They use the words "believed to have interest" in the article. WHAT DOES THIS MEAN??? I am believed to have interest in getting busy with Selma Hayek but, everyone knows this is not going to happen.

Probably just more gossip for the offseason.


----------



## 4ever_bball_fan

*Re: Bonzi Wells to Houston - Fact or Fiction*

Love to watch him play...but how will he fit?


----------



## jdiggidy

*Re: Bonzi Wells to Houston - Fact or Fiction*



> Love to watch him play...but how will he fit?


AGAIN, probably not going to happen now with our roster pretty much set BUT, you would probably start Tracy at the 2 and Bonzi at the 3. Battier would rotate down to the 4 spot depending on who we were playing.

There is nothing wrong with being stacked at a certain position. Also keep in mind if we were in desperate need of another true PF we would actually have some attractive pieces aside from just Luther.

PG: Alston
SG: TMac
SF: Bonzi
PF: Battier
C : Yao

Excluding Rafer, that is a nice big athletic lineup. You could also rest TMac a bit more and have Bonzi at the 2, Battier at the 3 and Novak at the 4.


----------



## Pimped Out

*Re: Bonzi Wells to Houston - Fact or Fiction*



jdiggidy said:


> AGAIN, probably not going to happen now with our roster pretty much set BUT, you would probably start Tracy at the 2 and Bonzi at the 3. Battier would rotate down to the 4 spot depending on who we were playing.
> 
> There is nothing wrong with being stacked at a certain position. Also keep in mind if we were in desperate need of another true PF we would actually have some attractive pieces aside from just Luther.
> 
> PG: Alston
> SG: TMac
> SF: Bonzi
> PF: Battier
> C : Yao
> 
> Excluding Rafer, that is a nice big athletic lineup. You could also rest TMac a bit more and have Bonzi at the 2, Battier at the 3 and Novak at the 4.
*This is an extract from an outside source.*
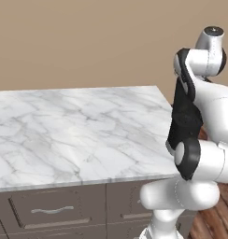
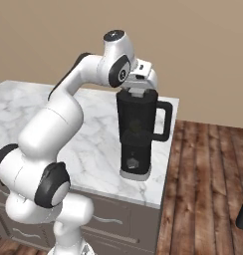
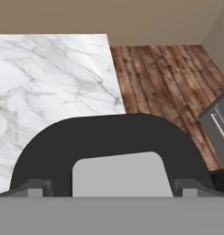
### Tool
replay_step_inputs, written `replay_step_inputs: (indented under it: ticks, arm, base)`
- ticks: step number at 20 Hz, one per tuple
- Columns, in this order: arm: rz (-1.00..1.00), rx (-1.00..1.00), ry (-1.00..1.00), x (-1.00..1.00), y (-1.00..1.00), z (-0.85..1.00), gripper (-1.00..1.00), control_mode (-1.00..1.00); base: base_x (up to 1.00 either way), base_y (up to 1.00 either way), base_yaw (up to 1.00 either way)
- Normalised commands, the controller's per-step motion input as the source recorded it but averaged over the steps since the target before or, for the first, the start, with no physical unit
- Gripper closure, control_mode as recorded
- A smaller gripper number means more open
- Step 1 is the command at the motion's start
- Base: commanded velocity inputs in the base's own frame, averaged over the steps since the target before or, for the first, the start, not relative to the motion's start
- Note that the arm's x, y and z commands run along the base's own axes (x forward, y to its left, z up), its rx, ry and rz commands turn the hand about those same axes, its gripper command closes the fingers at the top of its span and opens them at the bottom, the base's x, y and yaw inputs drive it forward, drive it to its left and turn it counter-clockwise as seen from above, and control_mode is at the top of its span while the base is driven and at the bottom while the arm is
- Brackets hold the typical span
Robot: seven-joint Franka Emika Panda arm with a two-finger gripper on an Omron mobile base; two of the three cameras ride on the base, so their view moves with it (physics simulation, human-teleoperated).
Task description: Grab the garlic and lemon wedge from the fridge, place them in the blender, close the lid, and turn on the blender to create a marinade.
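The blender (image 2: 137,134) stands upright on the marble worktop (image 2: 93,144), close to that worktop's right-hand edge and near its front corner, with its loop handle pointing away from the marble toward the wooden floor (image 2: 203,179). Its black jug sits on the black base with the grey bottom rim, and the round knob faces forward. The hand (image 2: 139,89) hangs directly over the top of the blender jug, pointing down, the white wrist just above the jug's rim. In the hand view the lid (image 3: 116,151) lies right below the camera, a black rounded shape with its grey square cap at the centre, covering the mouth of the blender; the two dark fingertips (image 3: 36,187) stand one at each side of the lid, spread wide apart and closed on nothing. Whether the tips touch the lid's edge cannot be told. Beyond the lid in that view the marble runs off to one side of the blender and the floor planks to the other. In the left base view the arm's dark link covers most of the blender at the worktop's right edge, above grey drawers (image 1: 50,210)
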Motion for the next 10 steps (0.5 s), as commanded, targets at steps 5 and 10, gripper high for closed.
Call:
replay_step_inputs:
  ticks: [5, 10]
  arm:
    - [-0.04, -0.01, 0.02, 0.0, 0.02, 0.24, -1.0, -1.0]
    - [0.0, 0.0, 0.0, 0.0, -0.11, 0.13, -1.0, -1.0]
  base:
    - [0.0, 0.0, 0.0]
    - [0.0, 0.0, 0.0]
 our line up is set? i hope not.
all we have done this offseason is get battier and sign scrubs. if we want to seriously contend, we need to make more moves. i dont see novak, head, bowen, jacobson, and vspan being the bench for a legit championship contender. i think if we can get bonzi to be a 6th man, that would be awesome.


----------



## OneBadLT123

*Re: Bonzi Wells to Houston - Fact or Fiction*



Pimped Out said:


> our line up is set? i hope not.
> all we have done this offseason is get battier and sign scrubs. if we want to seriously contend, we need to make more moves. i dont see novak, head, bowen, jacobson, and vspan being the bench for a legit championship contender. i think if we can get bonzi to be a 6th man, that would be awesome.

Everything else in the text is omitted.